Not all Ticos took the presence of drug traffickers in the country lying down in 2011. In May, two Mexican citizens arrested on suspicion of drug trafficking after a drug-loaded plane they were riding in crashed in 2010 were sentenced to house arrest by judge Kattia Jiménez. Residents of the Las Orquídeas neighborhood north of San José took to the streets when they heard the two prisoners would be under house arrest in their neighborhood, forcing authorities to take the duo back to prison. A similar scene played out just a few days later in San Martín village in Moravia, in northern San José, when authorities again attempted to place the Mexicans under house arrest there.

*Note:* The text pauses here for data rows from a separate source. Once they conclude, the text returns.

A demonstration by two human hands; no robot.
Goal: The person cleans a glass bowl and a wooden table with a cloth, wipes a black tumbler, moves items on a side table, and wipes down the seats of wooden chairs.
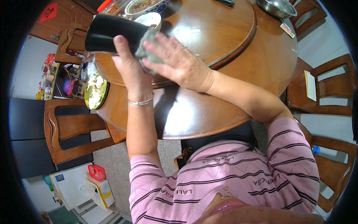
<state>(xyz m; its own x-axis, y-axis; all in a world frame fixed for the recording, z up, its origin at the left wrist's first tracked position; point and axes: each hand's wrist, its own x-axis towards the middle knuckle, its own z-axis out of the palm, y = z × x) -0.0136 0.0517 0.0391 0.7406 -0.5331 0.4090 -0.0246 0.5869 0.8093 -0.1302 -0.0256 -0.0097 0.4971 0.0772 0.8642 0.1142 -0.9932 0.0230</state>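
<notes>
A black cylindrical container (114, 33) is held tilted above the near-left part of the round wooden table (223, 98). My left hand (130, 63) grips it from below, thumb along its near side; the other fingers are mostly hidden. Around its right end lies a crumpled grey-green cloth (152, 46). My right hand (180, 64) is on this cloth, pressing it against the container, fingers slightly spread and blurred. Just behind the container stands a white bowl (149, 20) with dark liquid.
A patterned bowl of food (148, 5) and a red-lidded jar (107, 7) stand at the back left. A green-rimmed plate with white pieces (96, 93) sits at the left edge. The raised turntable (223, 30) bears a dark object (225, 2). A metal basin (277, 8) is far right. Wooden chairs (78, 126) surround the table.
</notes>
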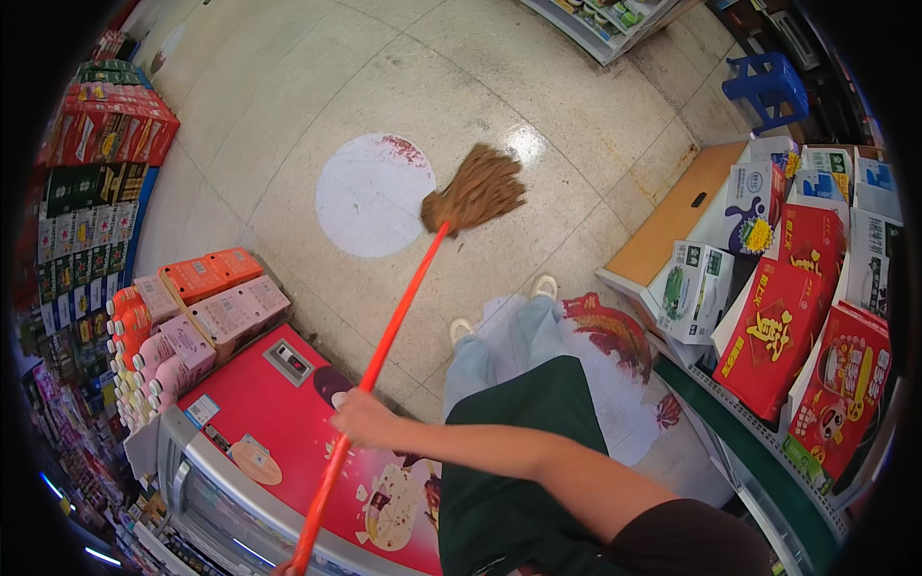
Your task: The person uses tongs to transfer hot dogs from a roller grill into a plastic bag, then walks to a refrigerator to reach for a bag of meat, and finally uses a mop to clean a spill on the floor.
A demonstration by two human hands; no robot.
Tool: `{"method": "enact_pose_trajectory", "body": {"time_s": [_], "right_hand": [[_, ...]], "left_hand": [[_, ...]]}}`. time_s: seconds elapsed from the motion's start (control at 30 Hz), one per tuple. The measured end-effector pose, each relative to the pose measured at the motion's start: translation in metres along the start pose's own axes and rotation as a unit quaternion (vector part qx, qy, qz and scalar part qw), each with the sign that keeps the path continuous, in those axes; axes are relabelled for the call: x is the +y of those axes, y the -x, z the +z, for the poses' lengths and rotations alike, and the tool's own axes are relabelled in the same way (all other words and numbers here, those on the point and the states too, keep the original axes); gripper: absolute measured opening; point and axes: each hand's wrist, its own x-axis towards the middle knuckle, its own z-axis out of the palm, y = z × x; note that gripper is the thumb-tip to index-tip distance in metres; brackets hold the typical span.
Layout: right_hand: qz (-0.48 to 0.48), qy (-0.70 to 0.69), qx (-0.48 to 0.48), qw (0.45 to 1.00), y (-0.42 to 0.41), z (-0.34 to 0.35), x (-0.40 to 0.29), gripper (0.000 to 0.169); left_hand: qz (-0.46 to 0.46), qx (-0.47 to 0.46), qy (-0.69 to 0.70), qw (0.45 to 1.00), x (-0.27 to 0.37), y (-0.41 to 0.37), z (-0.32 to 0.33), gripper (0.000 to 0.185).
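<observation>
A string mop with a brown head (484,189) lies on the tiled floor, its strands fanned to the right. Its red handle (403,306) slants down to the lower left of the view. Across my body reaches my right arm, and my right hand (366,419) is closed around the middle of the handle. Only a sliver of my left hand (285,569) shows at the bottom edge, against the handle's upper part; most of it is cut off. The mop head touches the right rim of a white round floor sticker (374,194).
Close on my left stands a red-sided chest freezer (252,403), with bottles (155,360) and drink cartons (238,306) beyond it. Stacked boxes (774,317) fill the shelf on my right. A blue plastic stool (767,90) and a shelf unit (605,29) are farther off.
</observation>
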Motion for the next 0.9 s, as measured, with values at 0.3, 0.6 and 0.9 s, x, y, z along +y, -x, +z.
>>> {"method": "enact_pose_trajectory", "body": {"time_s": [0.3,0.6,0.9], "right_hand": [[0.015,-0.09,-0.165,0.982,0.004,0.027,-0.069,0.017],[0.148,0.017,-0.271,0.951,0.094,-0.055,0.084,0.014],[0.257,0.184,-0.141,0.938,0.228,-0.233,0.33,0.008]], "left_hand": [[-0.031,0.139,-0.276,0.951,-0.02,0.002,-0.029,0.023],[0.052,-0.013,-0.049,0.997,-0.053,-0.08,0.141,0.032],[0.208,-0.123,0.059,0.969,0.275,-0.093,0.274,0.024]]}}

Residents claimed housing the suspected cartel members there would endanger their neighborhood.
In November of this year, the Supreme Court suspended judge Jiménez for her actions in the case.
The judiciary itself came under scrutiny in 2011, in particular Costa Rica’s high rates of criminal impunity. A report on crime and judicial statistics by the nongovernmental organization Jurisis Victomologia calculated the cost of homicides in Costa Rica (using 2010 data) at $60 million. The same report calculated the rate of impunity in Costa Rica at 98.4 percent, the highest ever in the country’s history.
Juan Diego Castro, director of Jurisis Victomologia and a former public security minister, summed up the situation: “The judicial situation is terrible, the rise of impunity continues its upward tendency. Of the 145,284 cases presented in the courts last year, only 3,856 resulted in sentences. From 1998 to 2010 there has been an increase of 115 percent in criminal complaints.”
Costa Rican authorities did make several notable arrests in the murders of foreigners this year. A suspect in the murder of Kimberly Blackwell, a Canadian who was found murdered at her home on the Osa Peninsula in the Southern Zone, was arrested in November. Blackwell had been involved in a long-running feud with poachers who used her farm to access nearby Corcovado National Park for illegal hunting. She was found beaten and shot to death in front of her house in February. In August, officers of the Judicial Investigation Police arrested four other people on the Osa Peninsula – one a suspect in the 2009 murder of Austrian citizens Horst Hauser, 67, and Herbert Langmeier, 65, and three others in connection with the murder of Lisa Artz, 49, a U.S. woman who worked as a caretaker at Las Palmas, near Puerto Jiménez on the Osa Peninsula.